Food plays a big part of a Tudor Christmas, as it does today. During the Twelve Days, people would venture out and visit their neighbours and enjoy a traditional ‘minced pye’. Minced pyes were made from 13 ingredients (representing Christ and his 12 apostles). Recipes vary but most would include dried fruits (raisins, currants and dried prunes), spices (ginger and saffron). A little chopped mutton would be added to the mixture (in remembrance of the Shepherds who watched their flocks by night). If you were wealthy then perhaps you would have splashed out on some imported figs and dried prunes. Spices were an easy Ebay to show your peers how much money you had, or more realistically, how much money you had spent!

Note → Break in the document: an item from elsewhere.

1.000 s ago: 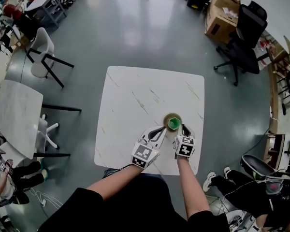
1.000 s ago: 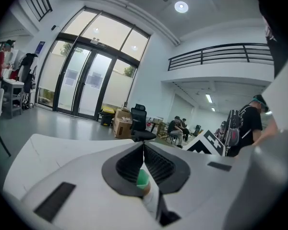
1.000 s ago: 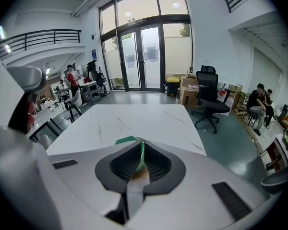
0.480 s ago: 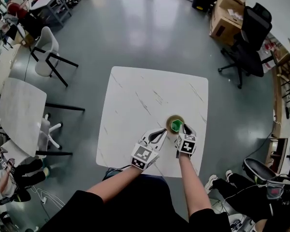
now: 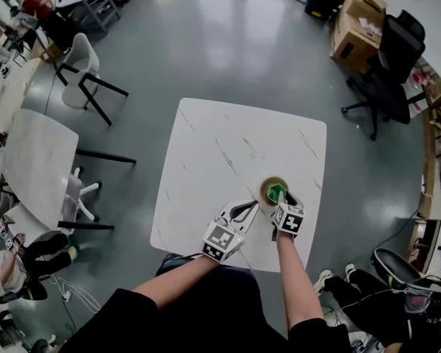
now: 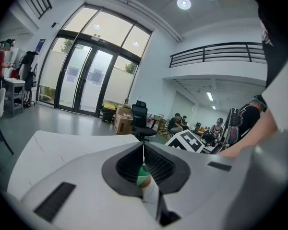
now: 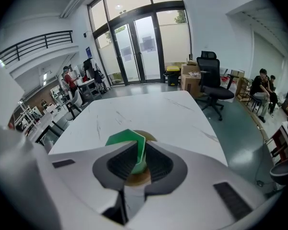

The first printed cookery book “A Book of Cookrye necessary for all such as delight therein” Edward Allen, 1591 Long Shop, Poultry, adjoining St Mildred’s Church and four doors away from a London prison; the Poultry compter. He himself had spent time in the Poultry Compter in 1568 for printing Pro-Catholic text.
Allen printed early editions of plays by Shakespeare including part of the 1st quarto of Romeo and Juliet (1597) and the third quarto of Titus Andronicus (1611). He also printed Christopher Marlowe’s The Massacre at Paris c 1594.
Carols, carula in latin, meant a dance with a song. Carols were a popular way to celebrate Christmas in Tudor times and spread the story of the nativity. They weren’t, however, sang in church, but in taverns and homes instead. The earliest recorded published collection of carols is by Wynken de Worde, 1521, which included the Boars Head Carol.